04/01/2013

Coices e relinchos


Nelson Motta - 04 de janeiro de 2013 - O ESTADO DE SÃO PAULO


A maneira mais estúpida, autoritária e desonesta de responder a alguma crítica é tentar desqualificar quem critica, porque revela a incapacidade de rebatê-la com argumentos e fatos, idéias e inteligência. A prática dos coices e relinchos verbais serve para esconder sentimentos de inferioridade e mascarar erros e intenções, mas é uma das mais populares e nefastas na atual discussão política no Brasil.
A outra é responder acusando o adversário de já ter feito o mesmo, ou pior, e ter ficado impune. São formas primitivas e grosseiras de expressão na luta pelo poder, nivelando pela baixaria, e vai perder tempo quem tentar impor alguma racionalidade e educação ao debate digital.
Nem nos mais passionais bate-bocas sobre futebol alguém apela para a desqualificação pessoal, por inutilidade. Ser conservador ou liberal, gay ou hetero, honesto ou ladrão, preto ou branco, petista ou tucano, não vai fazer o gol não ser em impedimento, ser ou não ser pênalti. Numa metáfora de sabor lulístico, a política é que está virando um Fla-Flu movido pelos instintos mais primitivos.
Na semana passada, Ferreira Gullar, considerado quase unanimemente o maior poeta vivo do Brasil, publicou na Folha de S. Paulo uma crônica criticando o mito Lula com dureza e argumentos, mas sem ofensas nem mentiras. Reproduzida em um "site progressista", com o habitual patrocínio estatal, a crônica foi escoiceada pela militância digital.
Ler os cento e poucos comentários, a maioria das mesmas pessoas, escondidas sob nomes diferentes, exigiria uma máscara contra gases e adicional de insalubridade, mas uma pequena parte basta para revelar o todo. Acusavam Gullar, ex-comunista, de ter se vendido, porque alguém só pode mudar de idéia se levar dinheiro, relinchavam sobre a sua idade, sua saúde, sua virilidade, sua aparência, sua inteligência, e até a sua poesia. E ninguém respondia a um só de seus argumentos.
Mas quem os lê? Só eles mesmos e seus companheiros de seita. E eu, em missão de pesquisa antropológica. Coitados, esses pobres diabos vão morrer sem ter lido um só verso de Gullar, sem saber o que perderam.
Nelson Motta - O Estado de S.Paulo

2 comentários:

  1. Penso que a mídia é conservadora e Nelson Mota é parte dela desde sua adolescência. Mas, não me importam as críticas de Gullar de quem gosto muito e tampouco a boa verve de Nelson Mota. Simpático instigador da cultura popular brasileira.

    O que preocupa-me é o alvo de tantos debates.

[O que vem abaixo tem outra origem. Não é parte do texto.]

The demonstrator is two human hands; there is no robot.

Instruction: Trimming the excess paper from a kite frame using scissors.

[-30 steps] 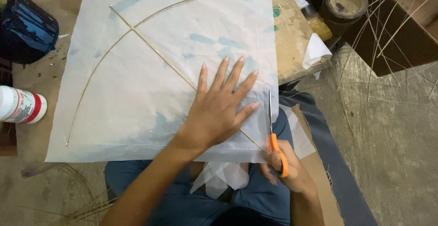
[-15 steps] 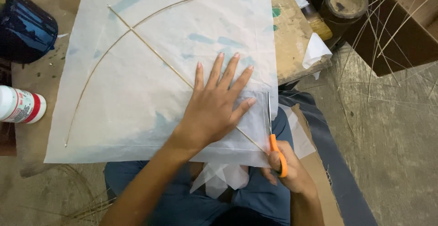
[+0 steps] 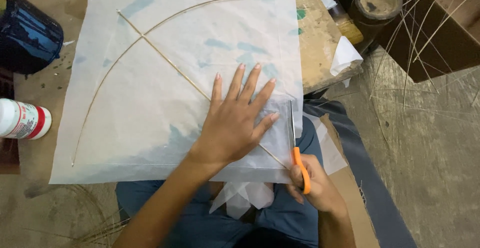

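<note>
Under the flat, spread left hand (image 3: 232, 128) lies thin paper (image 3: 165, 103); right hand (image 3: 315, 188) fingers clasp orange scissors (image 3: 297, 153) at its edge.

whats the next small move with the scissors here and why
Probably another short snip straight up the right edge. The right hand holds the orange-handled scissors with blades already in the white tissue paper, and uncut paper lies ahead. The left hand presses the sheet flat beside the thin stick frame.
</note>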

Críticos e defensores do PT, Lula, PSDB, FHC, etc voltam seus canhões uns contra os outros, pois são iguais e querem a permanência da frágil instituição republicana do Brasil.

    Há uma peça sendo encenada e a plateia somente assiste as técnicas cênicas dos atores, contudo o texto que não tem lógica. Trata-se do cão querendo morder o próprio rabo.

    Todos criticam gregos e troianos e se esquecem da decadência das instituições. Este é o ponto que não entra em pauta, pois não interessa.

    Por outro lado, ao se analisar a produção jornalística em geral: conservadora ou progressista, deve-se ficar alerta que esta produção reflete o cotidiano. No dia seguinte os jornais embrulham peixes no Ceasa.

    O cotidiano é heterogêneo e fragmentado, os cidadãos dão respostas de imediato ao que se lhes cobram no dia a dia, sem a devida reflexão sobre os nexos dos fenômenos que ele apenas vê na aparência e seu critério para sua prática é a utilidade imediata. Como na tragédia grega, o cidadão comum sabe que morre ao final, mas continuam "tirando vantagem em tudo". Não há reflexão.

    A produção midiática conservadora ou não expressa este tipo de conhecimento. Um texto mais denso e mais analítico não é lido. Não vende jornal. O direito à informação é uma mercadoria. Este é outro ponto.

    Por isso, penso que antes de colocarmos o foco de nossa atenção somente na briga destes pit bulls, deveríamos olhar para além dela. Isso é muito prudente e evita exposições desnecessária. João dos Reis Silva Júnior.